I'm not going to discuss about the strength of the immediate impact of a very intuitive and emotional object, ie a picture, a photography. I think history gave us some very interesting examples of misuse of information through pictures, videos, etc. My main point is that we should be careful, because our relationship to visual stimuli are not that rational ; you can go there if you want to learn more about the debate on the power of pictures, and what they really represent in our society.
Our world is by now so complex, so wide-open, that only strong and addictive stimuli can catch our attention. This is not surprising that the story of pictural representations is tightly related to the complexification of the world we're living in right now.
Thus, I have such an admiration for photographers such as James Nachtwey; what the folks like him did and still do is all the more useful than everyday brings a little more sadness to our daily lives.
But in no manner they represent - and themselves acknowledge it frankly - the truth. Because the truth is not in a picture, nor it is in a series of pictures. Photographers are here to draw our attention to urgent, revolting, funny, clever, ie interesting subjects. But I hate nothing more than people going to see Rwanda's genocide exposition in a museum, and then coming back with the so good-conscience feeling about the fact that yes, they did something, and what's more, they understood the problem.
Pictures are a beginning. I see a beautiful -yes, beautiful- picture of kids starving in Ouganda, my first reaction is to take some time and read papers about it. If I have some interest in Africa's demise (yes, yes, you'll see that in some time, the Southern part of Africa will be empty of black people), and if I have some time to spend on that, I'll read very different papers. Read NGO reports on the subject. Try to understand how I can be of any help. Etc. etc. etc.
A site that is supposed to make you understand the whole international actuality with pictures and snippets is the best way, first to make Ignorance's realm all the more important, and second to encourage, indeed, lazzyness.
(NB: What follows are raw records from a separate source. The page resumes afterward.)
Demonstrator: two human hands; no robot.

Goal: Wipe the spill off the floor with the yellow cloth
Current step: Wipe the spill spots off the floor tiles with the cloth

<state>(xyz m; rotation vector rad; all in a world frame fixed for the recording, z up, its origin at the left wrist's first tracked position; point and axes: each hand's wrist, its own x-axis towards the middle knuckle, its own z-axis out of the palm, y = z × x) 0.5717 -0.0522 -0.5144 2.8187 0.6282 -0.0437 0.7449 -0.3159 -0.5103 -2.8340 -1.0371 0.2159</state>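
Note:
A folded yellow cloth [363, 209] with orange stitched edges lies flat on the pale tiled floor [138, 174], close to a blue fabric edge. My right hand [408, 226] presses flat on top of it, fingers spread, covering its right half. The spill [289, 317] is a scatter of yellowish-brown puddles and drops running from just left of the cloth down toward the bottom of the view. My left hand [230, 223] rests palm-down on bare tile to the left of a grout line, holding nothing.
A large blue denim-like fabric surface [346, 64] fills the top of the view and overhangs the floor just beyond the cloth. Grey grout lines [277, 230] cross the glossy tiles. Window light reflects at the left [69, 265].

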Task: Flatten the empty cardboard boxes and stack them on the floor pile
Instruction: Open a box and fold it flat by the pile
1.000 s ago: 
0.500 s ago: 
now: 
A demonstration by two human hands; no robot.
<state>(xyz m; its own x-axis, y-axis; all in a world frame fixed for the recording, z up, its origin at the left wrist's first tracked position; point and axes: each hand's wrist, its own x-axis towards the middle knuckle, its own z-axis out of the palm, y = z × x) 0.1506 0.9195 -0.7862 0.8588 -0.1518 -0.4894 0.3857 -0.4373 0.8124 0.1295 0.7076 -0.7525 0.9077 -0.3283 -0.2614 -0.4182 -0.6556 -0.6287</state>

I don't even see why /.ers are not discussing more sharply such a decisive issue. Of course, this is socially gratifying to be able to discuss on a shallow way of roughly every subject on Earth. But when you meet someone that truly knows what he/she is talking about (exactly the same way that people on /. know what they are talking about when it comes to IT), then you are fucked up. It's worth to get involved in a more serious way of learning how our world is rotating.This is exactly what I try to do by visiting this site, and learning from people that are competent on this precise subject.
And this is really what a responsible citizen should do with the general purpose information.